Picosecond pulsed laser microstructuring of metals for microfluidics

Micromachining with short and ultra-short laser pulses has evolved over the past years as a versatile tool that can be employed for the creation of microstructured surfaces. A microstructured surface modifies the way a fluid interacts with a solid surface. Surface microstructuring can then be employed to provide surfaces with certain functionalities. By proper adjustment of the laser machining conditions, well defined surface topographies can be created with sufficient accuracy. This allows to investigate the fluid/microstructured surface interactions. However, the relation between the applied laser parameters and the shape of the emerging microstructure has not been systematically studied in literature. This thesis is dedicated to the study of some of the mechanisms underlying different fluid/microstructured surface interactions. First, an empirical model is developed for the prediction of the surface topography emerging from a process driven by short laser pulses. To this end, average ablated profiles are measured and employed for the simulation of the laser microstructuring pro- cess. The accuracy of the model is assessed by establishing a direct comparison between simulated and measured surface profiles.
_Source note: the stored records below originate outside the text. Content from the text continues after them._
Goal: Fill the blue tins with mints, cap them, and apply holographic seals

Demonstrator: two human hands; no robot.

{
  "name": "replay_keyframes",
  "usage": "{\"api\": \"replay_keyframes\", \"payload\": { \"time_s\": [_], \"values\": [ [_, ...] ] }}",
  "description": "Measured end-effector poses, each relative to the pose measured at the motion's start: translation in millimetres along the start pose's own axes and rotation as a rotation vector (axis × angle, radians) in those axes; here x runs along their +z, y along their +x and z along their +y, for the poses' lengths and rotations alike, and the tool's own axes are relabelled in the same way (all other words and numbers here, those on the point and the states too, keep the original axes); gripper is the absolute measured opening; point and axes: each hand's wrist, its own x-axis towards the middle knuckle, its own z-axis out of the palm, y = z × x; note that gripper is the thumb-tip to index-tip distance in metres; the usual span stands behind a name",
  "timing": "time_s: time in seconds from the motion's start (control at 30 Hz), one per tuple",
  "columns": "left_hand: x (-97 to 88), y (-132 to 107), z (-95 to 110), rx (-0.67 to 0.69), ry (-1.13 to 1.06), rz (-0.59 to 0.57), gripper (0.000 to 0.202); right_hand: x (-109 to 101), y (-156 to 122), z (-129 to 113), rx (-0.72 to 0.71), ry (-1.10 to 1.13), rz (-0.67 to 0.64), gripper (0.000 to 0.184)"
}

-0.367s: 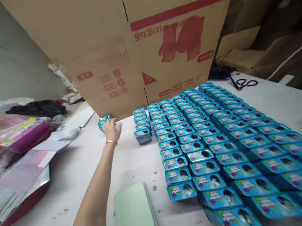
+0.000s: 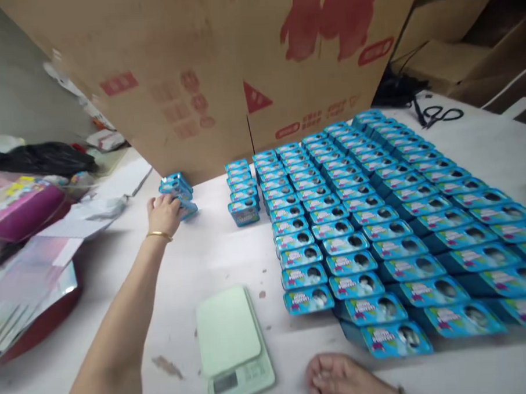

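My left hand [image 2: 164, 214], with a gold bangle at the wrist, is at the far left of the table. Its fingers are closed over a small blue tin [image 2: 188, 210], partly hidden by the hand. Right behind it stand a few more blue tins [image 2: 175, 183], against the foot of a big carton. At the bottom edge, my right hand [image 2: 343, 379] rests near the table with its fingers curled in; whatever they hold, if anything, is hidden. Between the hands lies a pale green kitchen scale [image 2: 229, 332] with nothing on its platform.
Long rows of blue tins with round windows [image 2: 353, 263] cover the right side. A short row of tins [image 2: 244, 212] stands apart from them. The large cardboard carton [image 2: 214, 77] walls off the back. Black scissors [image 2: 442, 115] lie far right. Bags and a purple box [image 2: 32, 210] crowd the left.
The view has tipped downward, showing the scale's display. My right hand has come into view at the bottom. My left hand now covers the front of the small far-left group of tins.
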Motion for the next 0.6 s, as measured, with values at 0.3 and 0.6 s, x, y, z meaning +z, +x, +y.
{"api": "replay_keyframes", "payload": {
  "time_s": [0.3,0.6],
  "values": [
    [-125.7,-188,89,0.420,-0.251,-0.257,0.029,19,-15,-3,-0.118,0.052,0.054,0.048],
    [-122.7,-237,100,0.279,-0.470,0.045,0.031,20,-27,-1,-0.242,0.104,0.089,0.034]
  ]
}}
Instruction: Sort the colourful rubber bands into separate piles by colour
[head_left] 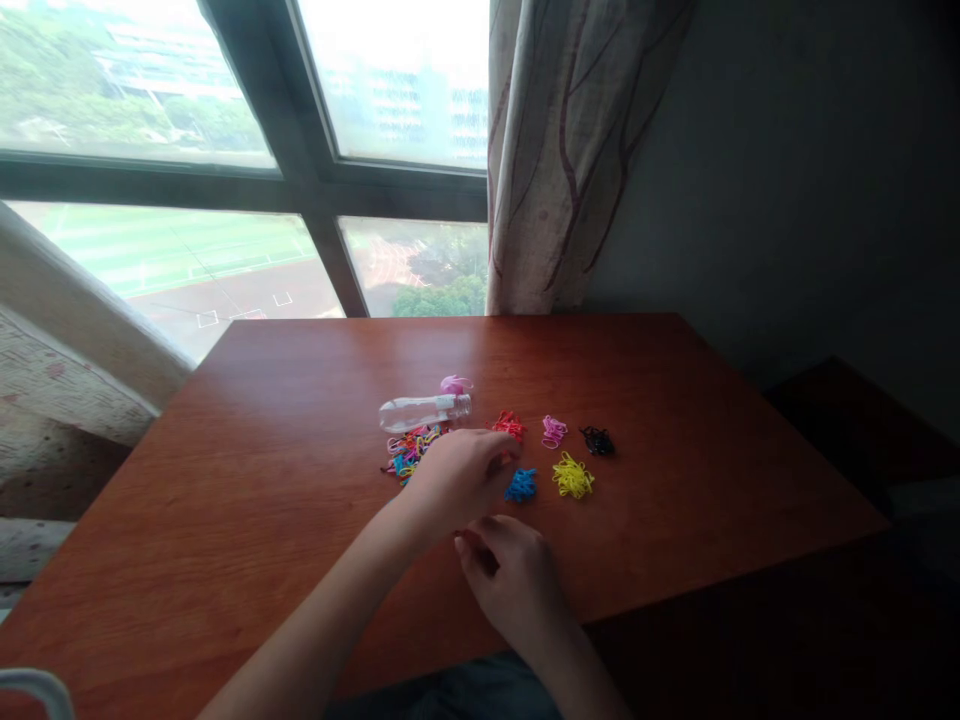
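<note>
My left hand (469, 470) reaches over the loose coloured bands, its fingers curled together between the red pile and the blue pile; what they hold, if anything, is hidden. Closer to me, my right hand (514, 570) is closed, thumb and forefinger tips pressed together around something too small to name. A heap of mixed-colour rubber bands (405, 455) lies partly behind my left hand. Sorted by colour beside it are red bands (508, 424), blue bands (520, 485), pink bands (553, 431), yellow bands (573, 476) and black bands (597, 440).
A clear plastic bottle (416, 412) lies on its side behind the mixed heap, with a pink object (455, 384) at its neck. The brown wooden table (262, 480) ends at a window and curtain (570, 150). A white curved bar (37, 685) shows at lower left.
</note>
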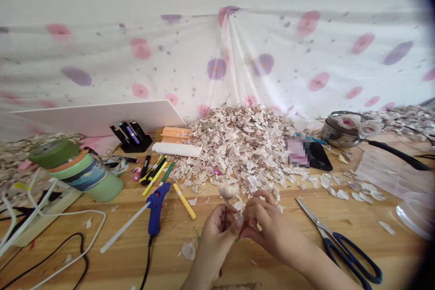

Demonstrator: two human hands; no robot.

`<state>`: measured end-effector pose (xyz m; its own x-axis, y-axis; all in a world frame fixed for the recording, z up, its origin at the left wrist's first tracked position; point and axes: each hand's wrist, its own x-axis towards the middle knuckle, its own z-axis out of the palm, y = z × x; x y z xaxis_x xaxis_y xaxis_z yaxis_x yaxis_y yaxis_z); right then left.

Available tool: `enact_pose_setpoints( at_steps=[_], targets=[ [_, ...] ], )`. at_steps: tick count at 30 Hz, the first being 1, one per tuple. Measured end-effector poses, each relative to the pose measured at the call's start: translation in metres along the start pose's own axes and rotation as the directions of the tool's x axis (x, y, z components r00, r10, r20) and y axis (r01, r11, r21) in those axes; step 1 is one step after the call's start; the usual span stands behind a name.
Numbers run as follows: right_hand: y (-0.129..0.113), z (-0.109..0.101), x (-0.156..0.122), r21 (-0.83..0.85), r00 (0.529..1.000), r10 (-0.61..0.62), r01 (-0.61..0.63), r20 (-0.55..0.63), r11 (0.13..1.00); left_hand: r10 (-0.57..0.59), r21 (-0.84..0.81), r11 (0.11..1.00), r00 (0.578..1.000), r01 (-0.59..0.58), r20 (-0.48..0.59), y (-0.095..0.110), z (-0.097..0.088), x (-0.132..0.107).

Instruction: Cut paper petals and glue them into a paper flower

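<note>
My left hand [217, 231] is closed round the thin stem of a small pale flower bud [228, 189] built from petal-like flakes, holding it upright over the wooden table [136, 253]. My right hand [263, 222] is curled beside it, its fingertips pinched against the bud's base; whatever is between those fingertips is too small to name. Both hands meet just in front of a large heap of whitish flakes [243, 145].
A blue glue gun [156, 206] with a glue stick lies left of my hands, beside a yellow pen [184, 200] and other pens. Scissors [340, 240] lie to the right. A green bottle [79, 170], cables, a metal pot [340, 129] and a white board [98, 115] stand around.
</note>
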<state>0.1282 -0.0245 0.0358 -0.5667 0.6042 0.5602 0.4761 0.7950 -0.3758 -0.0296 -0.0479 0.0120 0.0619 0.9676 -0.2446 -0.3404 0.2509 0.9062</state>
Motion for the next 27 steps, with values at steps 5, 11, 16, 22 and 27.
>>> enact_pose_setpoints(
  at_steps=[5,11,16,22,27],
  targets=[
    [0.001,0.001,0.002,0.061,0.998,0.064,-0.064,0.003,0.996,-0.011,0.026,1.0,1.0,0.011,-0.004,-0.002,-0.003,0.003],
    [0.012,-0.006,-0.004,0.423,0.949,0.308,-0.251,-0.071,0.871,-0.066,-0.061,0.996,0.997,0.063,-0.048,0.007,-0.006,0.003],
    [0.01,0.025,-0.018,0.933,0.82,0.549,-0.308,0.16,0.189,-0.057,-0.149,0.988,0.996,0.045,-0.073,0.012,-0.001,0.005],
    [-0.016,0.041,-0.007,0.9,0.589,0.687,-0.2,0.426,-0.387,0.223,-0.023,0.972,0.943,-0.236,-0.247,-0.001,-0.002,0.004],
    [-0.019,0.027,-0.007,0.802,0.641,0.512,-0.305,0.572,-0.514,0.723,0.495,0.549,0.68,-0.673,0.123,0.004,-0.029,-0.008]
  ],
)
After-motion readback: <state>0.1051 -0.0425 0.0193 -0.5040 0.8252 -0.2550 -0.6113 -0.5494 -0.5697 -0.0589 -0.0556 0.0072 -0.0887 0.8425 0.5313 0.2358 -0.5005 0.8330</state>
The model is shown to accurately reproduce the surface topography obtained from a laser micromachining process, within a certain processing window. Next, the developed model is employed as a tool for the design of fluidic microstructures, as well as for the investigation of different fluidic functionalities, based on the generated microstructures. Moreover, simplified models are introduced, to relate the geometry of a microstructure to the fluid-microstructure interaction. This allows the calculation of the laser processing parameters that are required to obtain a desired functional microstructured surface. Further- more, modifying key geometrical parameters, for example depths or slopes of the microstructure, allows investigating some of the fluidic mechanisms responsible for the functionality. Hence, additional knowledge on the fluid/microstructured surface interaction is gained by this approach.